The recent layoffs are a reaction to the brisk hiring that has taken place. … [+]
If you were casually reading the news, you would think that technology is cutting jobs radically and indiscriminately. According to Layoffs.fyi, 200 tech companies will lay off nearly 60,000 of her employees in 2023. The recent downsizing is a response to years of vigorous hiring, which has been greatly enhanced during the pandemic.
Google’s parent company, Alphabet, announced 12,000 layoffs on Friday. While the numbers look staggering, they’re still less than the 12,765 total net jobs the search giant made in the third quarter of 2022. According to CNBC, Alphabet has been continuously hiring employees since 2013. is growing by at least 10% each year. The company increased its headcount by more than 20% in 2018 and 2019. Growth continues, with more than 16,000 new employees in 2020 and 21,000 new employees in 2021.
Meta CEO Mark Zuckerberg announced in a memo to staff in November that the company would lay off 11,000 people, about 13% of its workforce. Since his IPO in May 2012, Meta (then Facebook) has added thousands of employees each year. In 2020, the social media platform increased its headcount by 30% to 13,000 employees. The following year, Meta added another 13,000 employees to its roster. His two years marked the biggest growth in the company’s history.
Amazon has launched a plan to cut over 18,000 white-collar professionals from their payroll. The online retail giant has employed hundreds of thousands of people during the pandemic, making him the second largest employer in the US after Walmart. According to GeekWire, Amazon will have an estimated 500,000 employees in 2020. A year later, the company increased its workforce by 310,000. Before the recent layoffs, Amazon reportedly employed 1.5 million workers for her, including corporate and warehouse staff.

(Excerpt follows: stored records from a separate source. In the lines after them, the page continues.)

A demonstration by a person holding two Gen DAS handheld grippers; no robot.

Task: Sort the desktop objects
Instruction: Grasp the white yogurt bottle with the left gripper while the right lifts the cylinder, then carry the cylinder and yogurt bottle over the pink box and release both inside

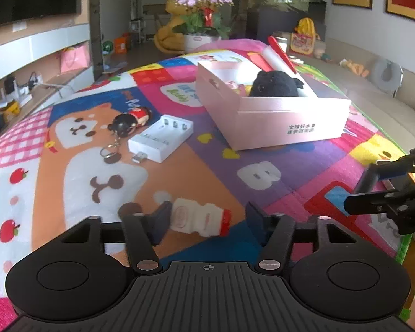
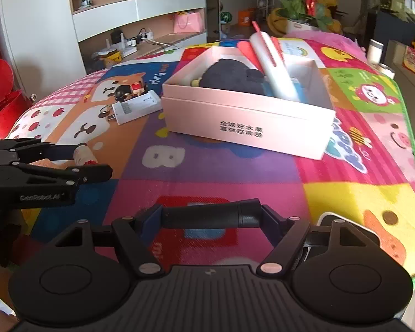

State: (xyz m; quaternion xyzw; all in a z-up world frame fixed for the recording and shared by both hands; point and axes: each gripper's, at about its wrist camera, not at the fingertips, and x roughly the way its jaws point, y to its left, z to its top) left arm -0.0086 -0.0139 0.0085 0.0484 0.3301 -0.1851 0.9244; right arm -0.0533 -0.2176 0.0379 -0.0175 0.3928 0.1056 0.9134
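Observation:
A small white bottle with a red cap [image 1: 199, 218] lies on the colourful mat [image 1: 262, 152] between the jaws of my left gripper [image 1: 209, 218]. The left pad touches its base and a thin gap shows at the cap, so this gripper is open. From the right wrist view the left gripper [image 2: 94, 158] brackets the bottle [image 2: 81, 153]. My right gripper [image 2: 211, 218] is shut on a black cylinder [image 2: 207, 217], held crosswise by its ends. It also shows in the left wrist view as the right gripper [image 1: 363, 186] with the cylinder [image 1: 369, 178].
A pink box [image 1: 276, 127] [image 2: 235, 121] holds a black plush toy [image 1: 274, 83] and a white-and-red roll [image 2: 276, 69]. A white battery charger [image 1: 160, 138] and a doll keychain [image 1: 130, 121] lie at the left. A flower pot [image 1: 202, 38] stands at the far end. The mat's green edge [image 2: 412, 166] runs along the right.

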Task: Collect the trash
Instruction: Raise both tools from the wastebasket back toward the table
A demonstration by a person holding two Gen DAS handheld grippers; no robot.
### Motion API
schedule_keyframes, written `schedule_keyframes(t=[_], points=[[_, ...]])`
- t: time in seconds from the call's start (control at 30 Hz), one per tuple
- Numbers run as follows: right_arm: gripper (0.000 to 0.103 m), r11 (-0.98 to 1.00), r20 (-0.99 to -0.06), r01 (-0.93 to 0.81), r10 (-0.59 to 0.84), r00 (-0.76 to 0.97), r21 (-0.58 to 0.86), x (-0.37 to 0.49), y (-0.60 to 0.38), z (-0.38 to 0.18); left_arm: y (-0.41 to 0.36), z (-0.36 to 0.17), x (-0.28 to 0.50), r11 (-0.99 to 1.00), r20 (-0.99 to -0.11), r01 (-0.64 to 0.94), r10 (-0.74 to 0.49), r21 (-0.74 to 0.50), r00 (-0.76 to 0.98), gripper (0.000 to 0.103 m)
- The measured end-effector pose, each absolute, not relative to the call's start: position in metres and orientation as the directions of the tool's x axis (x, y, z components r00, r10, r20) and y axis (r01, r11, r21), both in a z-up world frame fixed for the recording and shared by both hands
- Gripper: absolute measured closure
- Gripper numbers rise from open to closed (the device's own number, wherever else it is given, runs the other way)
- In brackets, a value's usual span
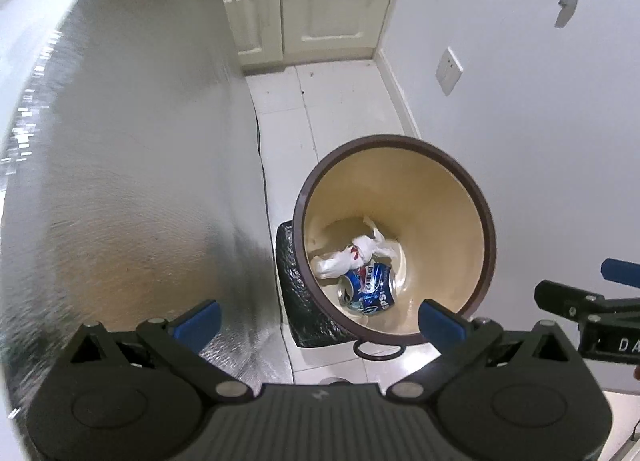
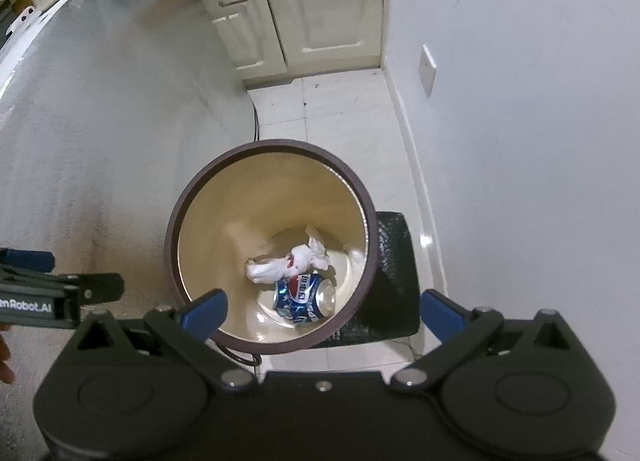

Apple has expanded its workforce at a slower pace than other big tech companies and has maintained roughly the same hiring rate since 2016. Unlike some of its peers, which have aggressively hired during the pandemic, Apple has added his fewer than 7,000 jobs in 2020. In September 2022, the company reported that he employs 164,000 people in both the corporate and retail sectors. In August, Apple announced it was laying off 100 of his contract workers. However, the tech company has not announced any plans to cut staff.
What happened?
In 2020, the widespread pandemic lockdowns turned people to the internet and software applications. Students and workers have been forced to adopt remote work styles. The move to go online has been a hands-on exercise for tech giants, especially as small businesses shut down and people don’t want to leave their homes. As profits soared, companies expanded their workforces to meet demand.
The scramble for talent during the big resignations has led companies to hire and retain workers even if they don’t meet all the job requirements they want. Managers realized that if they didn’t recruit and onboard employees quickly, they would lose out to their competitors. Brimming with cheap and accessible capital and facing constant wars over talent, companies hoarded workers whenever they got the chance.
Now that the Federal Reserve has stopped spiking money from printing money, the greedy rates companies employed are no longer sustainable. That’s what’s happening in the tech industry right now.
People are finding new jobs despite layoffs being rampant
While many technical workers may appear to be out of work, the positive thing is that they are still finding new jobs relatively quickly in a tight job market. wall street journal A recent ZipRecruiter study reported that most laid-off tech workers find new jobs quickly after initiating their search. Nearly 80% of downsized tech workers found him a new role within three months of starting his job search, according to the study. About 40% of previously laid-off tech workers found a job less than a month after he started searching, according to data from ZipRecruiter.